[Your assignment] Look through the records below for the line holding "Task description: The". Write it out exactly, with each following line through the line holding "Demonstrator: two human".

[Source data]
☆ ☆ ☆

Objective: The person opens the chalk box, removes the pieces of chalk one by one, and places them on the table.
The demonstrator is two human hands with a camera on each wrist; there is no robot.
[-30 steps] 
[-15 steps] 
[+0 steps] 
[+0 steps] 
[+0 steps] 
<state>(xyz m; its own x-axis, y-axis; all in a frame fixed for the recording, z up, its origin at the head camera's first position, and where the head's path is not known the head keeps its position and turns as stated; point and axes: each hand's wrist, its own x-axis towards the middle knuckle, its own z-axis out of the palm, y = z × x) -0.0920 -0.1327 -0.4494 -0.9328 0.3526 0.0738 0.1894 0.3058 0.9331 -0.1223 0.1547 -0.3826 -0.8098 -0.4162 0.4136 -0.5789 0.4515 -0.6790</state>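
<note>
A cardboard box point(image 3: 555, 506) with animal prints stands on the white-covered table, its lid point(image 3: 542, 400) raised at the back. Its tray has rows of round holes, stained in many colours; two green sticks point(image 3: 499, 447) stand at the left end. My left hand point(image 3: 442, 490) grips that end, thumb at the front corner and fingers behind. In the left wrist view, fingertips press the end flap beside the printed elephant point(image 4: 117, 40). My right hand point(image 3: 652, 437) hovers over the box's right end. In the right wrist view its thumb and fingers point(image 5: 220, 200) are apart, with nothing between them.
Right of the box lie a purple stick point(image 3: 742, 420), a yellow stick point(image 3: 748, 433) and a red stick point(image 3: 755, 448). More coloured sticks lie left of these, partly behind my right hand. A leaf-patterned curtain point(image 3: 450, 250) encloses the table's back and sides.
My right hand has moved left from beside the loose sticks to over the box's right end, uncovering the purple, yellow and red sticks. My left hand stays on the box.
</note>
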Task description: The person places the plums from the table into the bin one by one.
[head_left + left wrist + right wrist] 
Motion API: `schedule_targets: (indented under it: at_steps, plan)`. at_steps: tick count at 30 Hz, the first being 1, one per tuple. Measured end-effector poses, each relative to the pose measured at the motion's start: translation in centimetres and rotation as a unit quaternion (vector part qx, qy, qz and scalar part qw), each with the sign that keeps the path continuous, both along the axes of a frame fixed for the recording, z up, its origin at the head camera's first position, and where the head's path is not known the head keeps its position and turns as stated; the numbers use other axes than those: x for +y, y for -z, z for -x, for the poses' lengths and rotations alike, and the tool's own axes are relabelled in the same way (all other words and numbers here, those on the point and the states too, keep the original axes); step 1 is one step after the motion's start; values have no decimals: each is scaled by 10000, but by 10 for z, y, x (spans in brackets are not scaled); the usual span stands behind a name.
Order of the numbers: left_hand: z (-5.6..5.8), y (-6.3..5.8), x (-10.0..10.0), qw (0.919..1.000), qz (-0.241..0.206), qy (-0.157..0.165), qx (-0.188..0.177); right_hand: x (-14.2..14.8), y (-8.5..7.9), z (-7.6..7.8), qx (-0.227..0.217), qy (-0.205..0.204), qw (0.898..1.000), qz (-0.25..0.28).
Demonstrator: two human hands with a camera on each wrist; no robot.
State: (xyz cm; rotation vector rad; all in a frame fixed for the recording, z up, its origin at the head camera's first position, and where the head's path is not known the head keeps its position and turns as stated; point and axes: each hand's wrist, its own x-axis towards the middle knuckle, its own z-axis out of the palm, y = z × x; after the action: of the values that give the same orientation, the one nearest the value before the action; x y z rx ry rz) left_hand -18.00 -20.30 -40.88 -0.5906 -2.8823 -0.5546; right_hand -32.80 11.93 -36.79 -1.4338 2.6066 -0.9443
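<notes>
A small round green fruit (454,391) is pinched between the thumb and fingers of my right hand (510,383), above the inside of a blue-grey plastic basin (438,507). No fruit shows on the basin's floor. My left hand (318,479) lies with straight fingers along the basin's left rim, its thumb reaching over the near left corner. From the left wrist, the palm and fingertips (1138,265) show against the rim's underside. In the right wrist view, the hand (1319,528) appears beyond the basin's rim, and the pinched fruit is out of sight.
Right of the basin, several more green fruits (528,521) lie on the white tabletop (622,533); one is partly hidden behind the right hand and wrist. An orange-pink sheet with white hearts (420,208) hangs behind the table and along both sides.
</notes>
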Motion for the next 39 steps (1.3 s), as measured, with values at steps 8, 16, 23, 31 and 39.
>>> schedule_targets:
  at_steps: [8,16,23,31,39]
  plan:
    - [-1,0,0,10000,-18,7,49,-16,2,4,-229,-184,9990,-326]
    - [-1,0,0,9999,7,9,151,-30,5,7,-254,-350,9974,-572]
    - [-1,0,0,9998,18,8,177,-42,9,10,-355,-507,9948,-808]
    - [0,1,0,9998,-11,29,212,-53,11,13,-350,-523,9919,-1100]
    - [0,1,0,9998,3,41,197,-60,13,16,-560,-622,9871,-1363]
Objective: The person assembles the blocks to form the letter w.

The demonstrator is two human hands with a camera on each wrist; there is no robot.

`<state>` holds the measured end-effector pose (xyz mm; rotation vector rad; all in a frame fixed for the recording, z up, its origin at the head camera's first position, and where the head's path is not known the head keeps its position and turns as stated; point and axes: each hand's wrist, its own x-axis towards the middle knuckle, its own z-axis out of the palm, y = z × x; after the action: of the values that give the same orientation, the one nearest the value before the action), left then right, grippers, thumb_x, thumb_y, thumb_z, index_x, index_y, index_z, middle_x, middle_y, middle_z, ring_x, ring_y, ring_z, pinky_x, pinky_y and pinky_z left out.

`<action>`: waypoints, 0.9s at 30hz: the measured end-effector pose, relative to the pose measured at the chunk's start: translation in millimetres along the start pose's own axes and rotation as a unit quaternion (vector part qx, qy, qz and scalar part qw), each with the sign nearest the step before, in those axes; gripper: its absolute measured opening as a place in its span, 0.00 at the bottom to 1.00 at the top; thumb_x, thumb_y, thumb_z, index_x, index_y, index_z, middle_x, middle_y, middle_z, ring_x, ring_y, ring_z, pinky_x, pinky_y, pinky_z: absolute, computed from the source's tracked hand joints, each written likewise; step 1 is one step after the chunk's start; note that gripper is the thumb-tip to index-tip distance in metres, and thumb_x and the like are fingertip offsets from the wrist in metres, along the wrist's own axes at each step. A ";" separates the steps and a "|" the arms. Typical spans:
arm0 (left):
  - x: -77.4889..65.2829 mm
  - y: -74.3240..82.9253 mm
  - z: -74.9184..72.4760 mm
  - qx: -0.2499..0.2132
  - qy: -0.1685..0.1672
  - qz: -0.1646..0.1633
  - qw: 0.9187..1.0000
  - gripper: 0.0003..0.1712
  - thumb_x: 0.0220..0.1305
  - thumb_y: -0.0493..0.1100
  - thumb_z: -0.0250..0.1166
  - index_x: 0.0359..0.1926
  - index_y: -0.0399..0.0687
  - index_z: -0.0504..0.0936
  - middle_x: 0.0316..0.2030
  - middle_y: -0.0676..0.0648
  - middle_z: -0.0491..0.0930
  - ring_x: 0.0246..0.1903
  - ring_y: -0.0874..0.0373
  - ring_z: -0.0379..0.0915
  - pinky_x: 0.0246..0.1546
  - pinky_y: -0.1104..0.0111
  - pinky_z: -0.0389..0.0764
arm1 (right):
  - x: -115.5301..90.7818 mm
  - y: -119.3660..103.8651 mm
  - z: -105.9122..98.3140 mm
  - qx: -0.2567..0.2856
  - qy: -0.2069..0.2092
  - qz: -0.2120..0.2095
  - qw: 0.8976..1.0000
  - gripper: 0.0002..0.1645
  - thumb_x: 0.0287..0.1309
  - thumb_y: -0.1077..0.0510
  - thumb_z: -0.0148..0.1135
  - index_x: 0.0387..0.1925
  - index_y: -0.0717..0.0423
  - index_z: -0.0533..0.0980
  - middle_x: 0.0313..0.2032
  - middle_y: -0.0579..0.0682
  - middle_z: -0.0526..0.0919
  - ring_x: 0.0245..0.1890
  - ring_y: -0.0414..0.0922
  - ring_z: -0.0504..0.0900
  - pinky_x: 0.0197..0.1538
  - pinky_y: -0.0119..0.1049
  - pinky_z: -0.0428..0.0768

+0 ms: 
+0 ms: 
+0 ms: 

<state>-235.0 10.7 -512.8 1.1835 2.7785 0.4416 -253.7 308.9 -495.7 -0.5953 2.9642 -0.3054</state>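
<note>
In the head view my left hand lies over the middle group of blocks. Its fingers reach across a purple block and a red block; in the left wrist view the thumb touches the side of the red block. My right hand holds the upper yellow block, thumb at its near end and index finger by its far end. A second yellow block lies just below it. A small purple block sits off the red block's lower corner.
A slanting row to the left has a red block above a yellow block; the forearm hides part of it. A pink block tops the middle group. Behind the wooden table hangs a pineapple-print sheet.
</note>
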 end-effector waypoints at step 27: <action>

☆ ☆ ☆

[Output below]
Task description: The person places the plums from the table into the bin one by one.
[head_left + left wrist + right wrist] 
Motion API: `schedule_targets: (indented under it: at_steps, plan)`. at_steps: tick count at 30 Hz, the first being 1, one per tuple. Measured end-effector poses, each relative to the pose measured at the motion's start: translation in centimetres and rotation as a unit quaternion (vector part qx, qy, qz and scalar part qw), each with the sign that keeps the path continuous, both along the axes of a frame fixed for the recording, z up, its origin at the head camera's first position, and where the head's path is not known the head keeps its position and turns as stated; the numbers use other axes than those: x for +y, y for -z, z for -x, for the poses' lengths and rotations alike, and the tool's own axes are relabelled in the same way (all other words and numbers here, those on the point and the states too, keep the original axes); step 1 is one step after the motion's start; values have no decimals: each is scaled by 10000, but by 10 for z, y, x (spans in brackets are not scaled); the usual span stands behind a name.
Order of the numbers: left_hand: z (-5.6..5.8), y (-6.3..5.8), x (-10.0..10.0), qw (0.919..1.000), qz (-0.241..0.206), qy (-0.157..0.165), qx (-0.188..0.177); right_hand: x (-14.2..14.8), y (-8.5..7.9), z (-7.6..7.8), qx (-0.227..0.217), qy (-0.205..0.204), qw (0.898..1.000), qz (-0.25..0.28).
Demonstrator: two human hands with a camera on each wrist; no robot.

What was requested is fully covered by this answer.